Devenir coach prend de 1 à 3 ans, autant que la création d’une entreprise. Parmi les coaches en formation, on rencontre des professionnels de l’outplacement, des DRH d’entreprises, des seniors executives en pleine forme, préparant une seconde carrière. « Piloter les projets de façon classique ne leur suffit plus, ­explique Michèle Darmouni. Ils viennent chercher comment fonctionner avec les hommes. » L’école du Devenir retient ceux qui ont un projet, un terrain sur lequel mettre ensuite en pratique ce qu’ils auront acquis. Après un entretien, un cycle de douze jours leur permettra de savoir s’ils veulent vraiment faire ce métier et poursuivre leur formation, ou retourner dans une organisation comme manager. « Travailler avec ses émotions est déstabilisant, il faut se connaître soi-même pour bien saisir les interactions entre les gens », prévient Michèle Darmouni. Venue du terrain de la grande entreprise, elle souligne que la qualité de la relation entre les membres d’une équipe fait toute la différence pour qu’ils réussissent ensemble sur la durée. Sa connaissance des organisations fonde pourtant sa crédibilité. Pour permettre à une équipe, à un dirigeant de développer son « savoir-réussir avec ses partenaires », avoir vécu de l’intérieur le fonctionnement de l’entreprise et en comprendre l’ensemble des enjeux sont de puissants atouts pour le coach. L’école du Devenir propose pour être un professionnel du coaching d’apprendre à jouer sur l’interaction de 4 leviers : la ­pédagogie du changement, la qualité de la relation, la facilitation du processus et la capacité à vivre avec les paradoxes.

 

Le stagiaire apprend à son client comment réaliser ses ambitions et mener à bien ses challenges sans le juger ni lui dire quoi faire en utilisant les contradictions et en jouant avec les polarités opposées.

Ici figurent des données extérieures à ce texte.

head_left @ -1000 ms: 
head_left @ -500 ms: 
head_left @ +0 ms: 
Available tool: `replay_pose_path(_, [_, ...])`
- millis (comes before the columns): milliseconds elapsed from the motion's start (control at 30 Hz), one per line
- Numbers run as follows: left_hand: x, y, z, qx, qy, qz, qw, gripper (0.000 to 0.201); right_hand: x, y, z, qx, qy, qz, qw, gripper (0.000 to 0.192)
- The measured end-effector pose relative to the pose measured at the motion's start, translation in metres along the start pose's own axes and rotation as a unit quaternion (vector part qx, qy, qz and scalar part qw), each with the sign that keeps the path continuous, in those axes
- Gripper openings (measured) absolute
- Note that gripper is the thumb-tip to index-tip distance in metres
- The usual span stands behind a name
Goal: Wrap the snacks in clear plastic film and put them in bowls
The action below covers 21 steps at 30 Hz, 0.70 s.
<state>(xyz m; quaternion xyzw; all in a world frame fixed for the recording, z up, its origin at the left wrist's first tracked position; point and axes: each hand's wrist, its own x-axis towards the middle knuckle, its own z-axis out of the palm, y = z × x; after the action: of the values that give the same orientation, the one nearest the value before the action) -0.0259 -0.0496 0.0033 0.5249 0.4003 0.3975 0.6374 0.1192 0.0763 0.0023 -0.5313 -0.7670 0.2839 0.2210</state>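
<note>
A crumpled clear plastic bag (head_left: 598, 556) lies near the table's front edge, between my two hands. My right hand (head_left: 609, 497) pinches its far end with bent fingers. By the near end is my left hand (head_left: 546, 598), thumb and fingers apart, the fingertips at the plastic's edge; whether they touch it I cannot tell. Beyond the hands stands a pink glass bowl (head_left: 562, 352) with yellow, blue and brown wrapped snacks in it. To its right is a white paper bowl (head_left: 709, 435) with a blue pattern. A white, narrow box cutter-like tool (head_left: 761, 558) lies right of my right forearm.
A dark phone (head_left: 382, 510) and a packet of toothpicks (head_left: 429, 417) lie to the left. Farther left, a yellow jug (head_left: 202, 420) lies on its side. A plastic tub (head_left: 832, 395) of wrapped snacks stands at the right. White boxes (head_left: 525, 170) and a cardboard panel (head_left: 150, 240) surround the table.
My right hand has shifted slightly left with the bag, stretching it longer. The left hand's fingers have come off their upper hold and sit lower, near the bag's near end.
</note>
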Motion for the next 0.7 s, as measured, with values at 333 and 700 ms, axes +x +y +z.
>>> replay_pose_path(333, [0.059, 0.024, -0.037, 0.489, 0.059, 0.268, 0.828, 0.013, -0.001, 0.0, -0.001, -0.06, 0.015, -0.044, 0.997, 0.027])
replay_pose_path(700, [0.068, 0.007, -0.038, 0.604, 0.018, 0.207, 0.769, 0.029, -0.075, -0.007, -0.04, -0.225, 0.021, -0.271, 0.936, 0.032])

Même si le stagiaire a derrière lui vingt ans de pratique en conseil ou formation, passer au coaching demande un changement de posture. « C’est un saut quantique », ­estime Michèle Darmouni. Pour le coaché, il y a un enjeu pour lui et pour l’entreprise. Ce qui fait la notoriété du coaching, c’est le client déjà coaché et convaincu, qui va le préconiser à son tour à ses équipes. Pour reprendre un slogan célèbre, ce sont les clients qui en parlent le mieux. International Mozaïk est un lieu d’échange où les anciens élèves se retrouvent pour croiser leurs expériences et progresser. Lors des soirées « phosphore » mensuelles, sur les prospectives du métier, le réseau tisse des liens. Les 15 membres de l’équipe pédagogique constituent un ­laboratoire d’idées pour la profession. « Tout ce que nous proposons à nos clients, nous l’avons pratiqué », rappellent nos deux interlocutrices. International Mozaïk coache des cadres de Danone, Exxon, Schneider Electric, L’Oréal, la RATP, et forme des coaches pour IBM ou Technip… Plus de 3 000 personnes sont passées par l’école du Devenir depuis sa création. Et comme la ­formation est modulaire, il est toujours possible d’y revenir.